To get to that other side though, we must resist the madness of crowds and the self-destructive practices of the masses at large.  We do this today as follows:

  • Pay off debt as fast as possible and manage to live without it.
  • Build savings monthly.
  • Minimize capital risk as you enter or near retirement, especially at this late stage in the market cycle.
  • Keep any funds needed for purchase goals (like a home) or spending (like education costs or retirement income within 10 years) in capital-protected instruments and deposits.
  • Minimize today’s widely held ‘no brainer’ holdings like stocks, preferred shares, corporate bonds, commodities, funds or ETFs of them, and non-essential real estate you are planning to sell within five years.
  • Downsize expenses where feasible in order to spend less than you make.
  • Consider renting out or sharing part of your personal real estate to lower costs and increase cash flow/productivity.
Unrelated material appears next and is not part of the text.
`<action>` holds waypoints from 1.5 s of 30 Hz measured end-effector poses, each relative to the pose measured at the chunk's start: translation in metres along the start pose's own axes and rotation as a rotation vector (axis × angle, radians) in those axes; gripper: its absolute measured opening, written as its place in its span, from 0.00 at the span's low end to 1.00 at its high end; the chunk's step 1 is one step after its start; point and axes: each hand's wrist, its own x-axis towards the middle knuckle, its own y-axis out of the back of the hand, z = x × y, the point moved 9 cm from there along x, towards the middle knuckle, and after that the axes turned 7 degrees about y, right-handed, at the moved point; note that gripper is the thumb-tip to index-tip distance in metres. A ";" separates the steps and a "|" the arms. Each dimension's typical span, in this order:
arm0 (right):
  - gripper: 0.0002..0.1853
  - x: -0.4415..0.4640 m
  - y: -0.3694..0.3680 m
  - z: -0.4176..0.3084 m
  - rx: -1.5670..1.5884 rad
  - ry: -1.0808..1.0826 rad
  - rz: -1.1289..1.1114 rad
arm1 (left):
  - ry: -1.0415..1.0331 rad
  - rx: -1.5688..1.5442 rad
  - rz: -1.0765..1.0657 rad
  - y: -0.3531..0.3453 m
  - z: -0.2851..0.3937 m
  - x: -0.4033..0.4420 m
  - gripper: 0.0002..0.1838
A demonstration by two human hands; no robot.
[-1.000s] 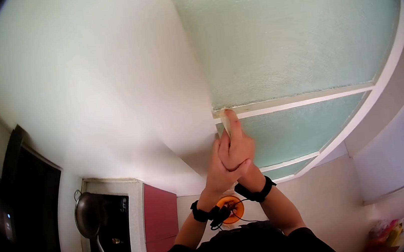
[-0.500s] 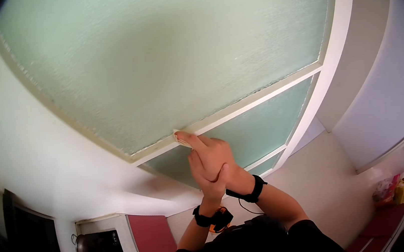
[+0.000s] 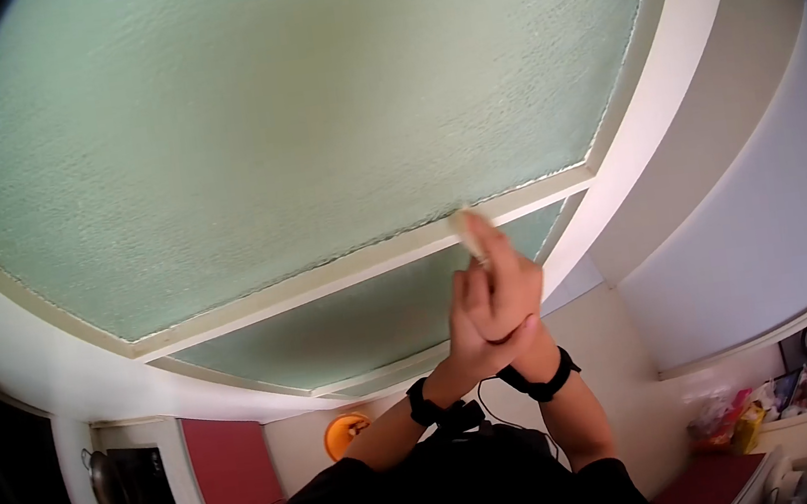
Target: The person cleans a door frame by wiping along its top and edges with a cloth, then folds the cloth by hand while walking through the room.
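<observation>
A folded pale cloth [image 3: 468, 232] is under the fingers of my right hand [image 3: 513, 284], at the cream crossbar [image 3: 364, 260] of a door with frosted green glass [image 3: 306, 113]. Its fingertips and the cloth are a little blurred. My left hand [image 3: 479, 333] is wrapped round the base of my right hand, near the wrist, with its thumb across it. Both wrists wear black bands. The cloth lies toward the right part of the crossbar, by the lower edge of the upper pane.
An orange bucket [image 3: 345, 435] stands on the pale floor at lower left. Beyond it are a red cabinet [image 3: 231, 465] and a hanging pan [image 3: 108, 490]. Plastic bags [image 3: 732, 421] sit on the right, near a red cabinet front [image 3: 709, 483]. A lower glass pane [image 3: 332, 326] lies beneath the crossbar.
Both hands, still clasped together, have moved right along the crossbar with the cloth. The view has shifted too, and the orange bucket now shows more fully.
</observation>
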 end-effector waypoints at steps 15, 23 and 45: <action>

  • Maintain employment or active business income into your 60s in order to delay drawing from savings.  Do not hold high-risk assets as a way to cease work earlier.  ‘Freedom 55’ is a self-serving marketing slogan from financial sales firms. Beware.
  • Be careful about giving money to other people or family members, you may have less surplus funds than you think.
  • The time to add corporate assets will come in the next bear market when capital risk will be a fraction of present levels and income yields much higher.  Realistic retirement plans can be re-evaluated at that point.
  • If you are taking your financial planning and investment advice from representatives of financial sales firms–you need to seek out an independent review.